Friday, October 17, 2008

Debate Revelations

I listened Wednesday night to the final debate between Barack Obama and John McCain. I won't presume to say who won. I wasn't on the debate team in school, and I've never studied how debates are supposed to be judged. What objective standards are we supposed to use to score debates?

However, my subjective impression of the third debate, as it has been of the two previous ones, is that Obama came across as much more presidential in his nuanced understanding of the world, his unflappably calm and self-assured temperament, his pragmatism, his earnestness, and his charismatic vitality. By contrast, McCain came across as doddering, desperate, dismissive, sarcastic, nervous, awkward, overly ideological, and vapid.

I suspect that a growing majority of the American public perceive the two candidates largely the same way and that this, more than philosophical or policy differences, is what's giving Obama his daunting lead in the polls. It's not so much that we think Obama has the better preconceived plans for improving the economy and confronting the innumerable other challenges that face our nation as it is that we believe Obama has the superior intellectual and emotional resources to handle the rigors of the job and solve formidable problems as they arise.

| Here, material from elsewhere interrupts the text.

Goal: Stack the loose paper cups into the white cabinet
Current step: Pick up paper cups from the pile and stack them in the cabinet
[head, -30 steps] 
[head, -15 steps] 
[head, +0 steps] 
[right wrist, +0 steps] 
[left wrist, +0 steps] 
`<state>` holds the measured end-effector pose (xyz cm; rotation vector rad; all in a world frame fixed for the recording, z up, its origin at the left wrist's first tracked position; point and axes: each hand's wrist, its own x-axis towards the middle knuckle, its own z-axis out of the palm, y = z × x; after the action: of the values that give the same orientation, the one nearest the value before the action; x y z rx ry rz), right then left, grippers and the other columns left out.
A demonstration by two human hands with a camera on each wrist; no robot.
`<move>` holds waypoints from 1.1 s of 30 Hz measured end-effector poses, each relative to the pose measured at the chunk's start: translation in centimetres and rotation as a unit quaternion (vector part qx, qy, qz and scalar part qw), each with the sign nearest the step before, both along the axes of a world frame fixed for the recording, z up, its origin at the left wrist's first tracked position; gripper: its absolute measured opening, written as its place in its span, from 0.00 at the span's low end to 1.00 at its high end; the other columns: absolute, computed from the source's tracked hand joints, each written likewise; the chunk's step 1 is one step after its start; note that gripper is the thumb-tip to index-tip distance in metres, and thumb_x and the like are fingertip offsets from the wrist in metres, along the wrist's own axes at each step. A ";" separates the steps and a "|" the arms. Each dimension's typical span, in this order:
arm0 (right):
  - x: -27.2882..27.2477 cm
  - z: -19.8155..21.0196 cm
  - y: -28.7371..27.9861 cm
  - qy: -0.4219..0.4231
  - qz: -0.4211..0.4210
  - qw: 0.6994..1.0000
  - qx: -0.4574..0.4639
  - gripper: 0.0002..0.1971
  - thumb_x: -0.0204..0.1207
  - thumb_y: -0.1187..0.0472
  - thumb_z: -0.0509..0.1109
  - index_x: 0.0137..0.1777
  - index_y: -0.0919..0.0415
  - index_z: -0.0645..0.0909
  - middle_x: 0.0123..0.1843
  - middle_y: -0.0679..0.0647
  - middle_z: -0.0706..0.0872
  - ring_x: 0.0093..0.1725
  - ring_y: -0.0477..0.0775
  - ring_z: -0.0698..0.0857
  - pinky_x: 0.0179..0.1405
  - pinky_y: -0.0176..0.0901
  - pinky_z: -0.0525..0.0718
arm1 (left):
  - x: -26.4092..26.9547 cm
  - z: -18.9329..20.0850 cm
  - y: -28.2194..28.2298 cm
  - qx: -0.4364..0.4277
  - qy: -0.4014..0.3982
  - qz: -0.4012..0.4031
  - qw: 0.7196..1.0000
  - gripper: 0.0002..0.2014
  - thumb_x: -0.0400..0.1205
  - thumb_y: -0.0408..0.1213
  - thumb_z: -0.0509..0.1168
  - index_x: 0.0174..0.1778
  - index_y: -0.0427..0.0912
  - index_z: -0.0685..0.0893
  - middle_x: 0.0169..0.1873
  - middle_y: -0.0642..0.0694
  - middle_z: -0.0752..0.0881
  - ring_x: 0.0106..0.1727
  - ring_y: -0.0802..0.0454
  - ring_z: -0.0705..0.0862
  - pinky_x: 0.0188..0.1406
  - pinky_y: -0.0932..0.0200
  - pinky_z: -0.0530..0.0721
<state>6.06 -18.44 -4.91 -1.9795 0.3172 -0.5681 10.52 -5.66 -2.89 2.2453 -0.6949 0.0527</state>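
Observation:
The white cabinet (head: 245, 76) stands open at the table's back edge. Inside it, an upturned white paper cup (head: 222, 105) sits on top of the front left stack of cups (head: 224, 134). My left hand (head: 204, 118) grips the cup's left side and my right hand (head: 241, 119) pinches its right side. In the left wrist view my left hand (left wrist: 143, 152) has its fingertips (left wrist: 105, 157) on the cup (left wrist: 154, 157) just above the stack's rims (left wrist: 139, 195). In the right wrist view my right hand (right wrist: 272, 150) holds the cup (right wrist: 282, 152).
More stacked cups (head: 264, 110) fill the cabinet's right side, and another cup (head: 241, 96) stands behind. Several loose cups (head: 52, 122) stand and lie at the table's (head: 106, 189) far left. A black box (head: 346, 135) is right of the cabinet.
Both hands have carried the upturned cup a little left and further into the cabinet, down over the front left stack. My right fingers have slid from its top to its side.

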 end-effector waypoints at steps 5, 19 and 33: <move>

I suspect that this is to what "we the people" are always paying the most attention. Yes, we listen to the candidates discuss and debate their political and economic philosophies and policies, but what we really want to know is who can step into the Oval Office and on to the world stage and best accomplish what a president of the world's most powerful nation needs to for the sake of the nation and the world. And political ideologies and policy proposals are far less predictive of this than are the elusive constellation of qualities that Barack Obama appears to have in abundance and John McCain does not.